»»
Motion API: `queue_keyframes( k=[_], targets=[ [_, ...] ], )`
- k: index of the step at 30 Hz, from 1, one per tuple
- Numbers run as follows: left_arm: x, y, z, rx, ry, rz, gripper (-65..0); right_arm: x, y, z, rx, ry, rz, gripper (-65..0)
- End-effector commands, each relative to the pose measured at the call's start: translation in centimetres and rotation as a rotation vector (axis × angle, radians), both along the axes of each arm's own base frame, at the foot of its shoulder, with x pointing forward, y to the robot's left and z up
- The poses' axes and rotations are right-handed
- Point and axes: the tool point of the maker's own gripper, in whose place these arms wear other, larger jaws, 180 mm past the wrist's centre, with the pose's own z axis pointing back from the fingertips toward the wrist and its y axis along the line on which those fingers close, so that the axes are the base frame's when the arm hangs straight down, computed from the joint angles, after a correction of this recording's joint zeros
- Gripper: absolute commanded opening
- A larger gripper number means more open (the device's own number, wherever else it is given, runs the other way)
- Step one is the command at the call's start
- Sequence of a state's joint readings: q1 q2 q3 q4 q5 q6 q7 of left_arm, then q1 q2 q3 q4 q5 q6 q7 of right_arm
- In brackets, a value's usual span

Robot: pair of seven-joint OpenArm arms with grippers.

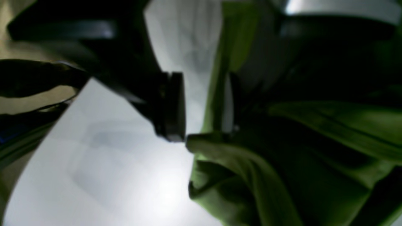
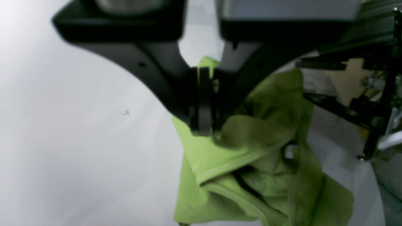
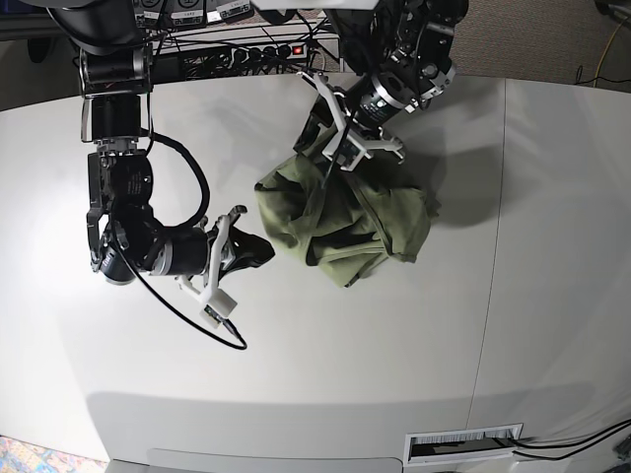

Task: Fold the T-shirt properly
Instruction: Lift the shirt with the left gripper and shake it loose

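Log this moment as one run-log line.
T-shirt: bunched, unfolded | right pincer: shut on its edge | left pincer: open around a fold | table: white

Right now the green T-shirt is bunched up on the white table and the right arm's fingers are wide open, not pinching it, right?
Not quite. The T-shirt is bunched up on the white table, but the right wrist view shows the right arm's fingers shut, pinching a fold of the cloth.

A robotics lab; white table [image 3: 552,296], power strip [image 3: 266,49] and cables [image 3: 197,325] behind it.
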State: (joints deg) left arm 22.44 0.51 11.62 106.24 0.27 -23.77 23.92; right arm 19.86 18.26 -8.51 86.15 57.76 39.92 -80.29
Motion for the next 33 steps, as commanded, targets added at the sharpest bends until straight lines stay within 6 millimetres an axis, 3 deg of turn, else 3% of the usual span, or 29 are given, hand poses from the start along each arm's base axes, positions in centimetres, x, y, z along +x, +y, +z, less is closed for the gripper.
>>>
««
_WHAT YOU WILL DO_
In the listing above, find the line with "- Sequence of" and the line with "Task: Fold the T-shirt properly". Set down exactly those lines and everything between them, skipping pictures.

_ANSWER TO THE PROBLEM_
- Sequence of a state's joint readings: q1 q2 q3 q4 q5 q6 q7 of left_arm, then q1 q2 q3 q4 q5 q6 q7 of right_arm
- In brackets, a value's usual span

Robot: pair of seven-joint OpenArm arms with grippers.


Task: Fold the T-shirt properly

Further output is not needed for this exercise.